24After a review of the report, the IE assessor did not opine that the applicant experienced pain symptoms. In fact, the report points out that the applicant self-reported pain complaints to the assessor however Mr. Andrews observed the applicant and reported that she resumed independent performance of personal care tasks and demonstrated the necessary range of motion, physical mobility and strength to independently complete all associated tasks. As a result, he opined that the applicant did not require attendant care assistance.
25Based on the above, I find that the applicant has not persuaded me on a balance of probabilities that she has functional limitations that would warrant an ACB. As a result, I find that the applicant’s claim for an ACB is not reasonable and necessary.
ORDER
26Based on the totality of the evidence before me, I find the applicant’s claim for an ACB is not reasonable and necessary.
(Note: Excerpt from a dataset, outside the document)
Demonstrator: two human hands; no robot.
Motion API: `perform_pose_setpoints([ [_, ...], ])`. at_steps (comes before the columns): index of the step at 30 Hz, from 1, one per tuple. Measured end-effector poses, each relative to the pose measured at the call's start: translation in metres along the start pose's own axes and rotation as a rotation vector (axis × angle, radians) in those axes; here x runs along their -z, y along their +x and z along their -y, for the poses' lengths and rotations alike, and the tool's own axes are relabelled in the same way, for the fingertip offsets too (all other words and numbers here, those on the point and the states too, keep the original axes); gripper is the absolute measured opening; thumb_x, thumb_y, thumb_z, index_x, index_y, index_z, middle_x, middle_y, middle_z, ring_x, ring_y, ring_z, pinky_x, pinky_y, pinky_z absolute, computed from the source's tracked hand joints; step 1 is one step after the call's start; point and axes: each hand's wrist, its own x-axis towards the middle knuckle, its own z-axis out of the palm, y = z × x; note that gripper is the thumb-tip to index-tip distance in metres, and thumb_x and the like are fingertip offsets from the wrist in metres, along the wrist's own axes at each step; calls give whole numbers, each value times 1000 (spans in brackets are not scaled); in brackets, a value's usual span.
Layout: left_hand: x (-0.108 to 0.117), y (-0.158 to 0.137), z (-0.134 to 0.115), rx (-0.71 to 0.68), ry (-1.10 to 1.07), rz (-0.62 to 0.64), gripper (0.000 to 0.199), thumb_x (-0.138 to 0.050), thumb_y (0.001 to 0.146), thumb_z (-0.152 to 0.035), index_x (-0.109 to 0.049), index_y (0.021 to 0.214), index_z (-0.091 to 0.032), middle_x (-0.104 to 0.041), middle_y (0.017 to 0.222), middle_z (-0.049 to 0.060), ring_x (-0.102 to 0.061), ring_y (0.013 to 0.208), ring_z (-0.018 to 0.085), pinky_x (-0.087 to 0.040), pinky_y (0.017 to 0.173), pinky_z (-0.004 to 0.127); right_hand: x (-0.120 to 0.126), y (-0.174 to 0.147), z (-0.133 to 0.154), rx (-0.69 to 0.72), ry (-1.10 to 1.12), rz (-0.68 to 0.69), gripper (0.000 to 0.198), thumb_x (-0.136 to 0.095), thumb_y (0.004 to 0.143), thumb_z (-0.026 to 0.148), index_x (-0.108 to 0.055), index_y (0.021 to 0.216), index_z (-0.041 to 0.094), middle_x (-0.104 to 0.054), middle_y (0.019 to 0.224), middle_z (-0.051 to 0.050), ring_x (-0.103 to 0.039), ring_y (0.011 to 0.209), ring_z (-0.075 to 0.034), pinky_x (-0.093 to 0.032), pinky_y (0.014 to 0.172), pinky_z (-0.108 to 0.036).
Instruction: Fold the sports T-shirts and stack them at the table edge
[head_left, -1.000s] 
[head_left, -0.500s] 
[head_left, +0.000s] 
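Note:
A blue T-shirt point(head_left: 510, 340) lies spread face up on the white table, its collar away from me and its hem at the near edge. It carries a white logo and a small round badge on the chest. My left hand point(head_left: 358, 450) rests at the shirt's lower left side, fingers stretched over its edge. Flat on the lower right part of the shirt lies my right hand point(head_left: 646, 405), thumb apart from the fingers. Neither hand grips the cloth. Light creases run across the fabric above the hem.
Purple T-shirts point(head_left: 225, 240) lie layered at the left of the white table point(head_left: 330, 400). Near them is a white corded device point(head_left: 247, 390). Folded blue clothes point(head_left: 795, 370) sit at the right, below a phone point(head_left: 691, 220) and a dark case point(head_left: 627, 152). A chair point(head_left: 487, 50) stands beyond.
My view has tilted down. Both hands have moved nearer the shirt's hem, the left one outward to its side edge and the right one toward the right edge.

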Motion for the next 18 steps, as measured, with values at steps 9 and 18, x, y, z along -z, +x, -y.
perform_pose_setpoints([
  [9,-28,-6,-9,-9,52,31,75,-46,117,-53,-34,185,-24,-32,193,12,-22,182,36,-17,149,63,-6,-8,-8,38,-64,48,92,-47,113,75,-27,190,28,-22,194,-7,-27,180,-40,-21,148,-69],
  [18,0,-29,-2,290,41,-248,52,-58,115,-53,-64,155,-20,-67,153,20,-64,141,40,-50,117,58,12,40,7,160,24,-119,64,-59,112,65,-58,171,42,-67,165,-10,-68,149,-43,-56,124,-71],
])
As there are no payments outstanding, there is no interest that is owing.
Released: July 10, 2020
Sandeep Johal
Adjudicator
Footnotes
- O. Reg. 34/10.
- Written Submissions of the Applicant at Tab 1.
- Ibid.
- Ibid at Tab 9.
- Written Submissions of the Respondent at Tab F, Clinical Note and Records dated November 3, 2016.
- Ibid at Tab H, dated February 18, 2017.
- Ibid at Tab J, dated October 14, 2017.
- Ibid at Tab K, X-Ray Report dated November 8, 2017.
- Ibid at Tab M, Clinical Notes and Records dated Mar 5, 2018.
- Written Submissions of the Respondent at Tab R, Occupational Therapist Report dated November 7, 2017.
- Ibid at page 5.
- Ibid at pgs. 5-6.
- Ibid at Tab T.
- Ibid at Tab U.
- Written Submissions of the Respondent at Tab R, pg. 6. Occupational Therapy Report dated November 7, 2017.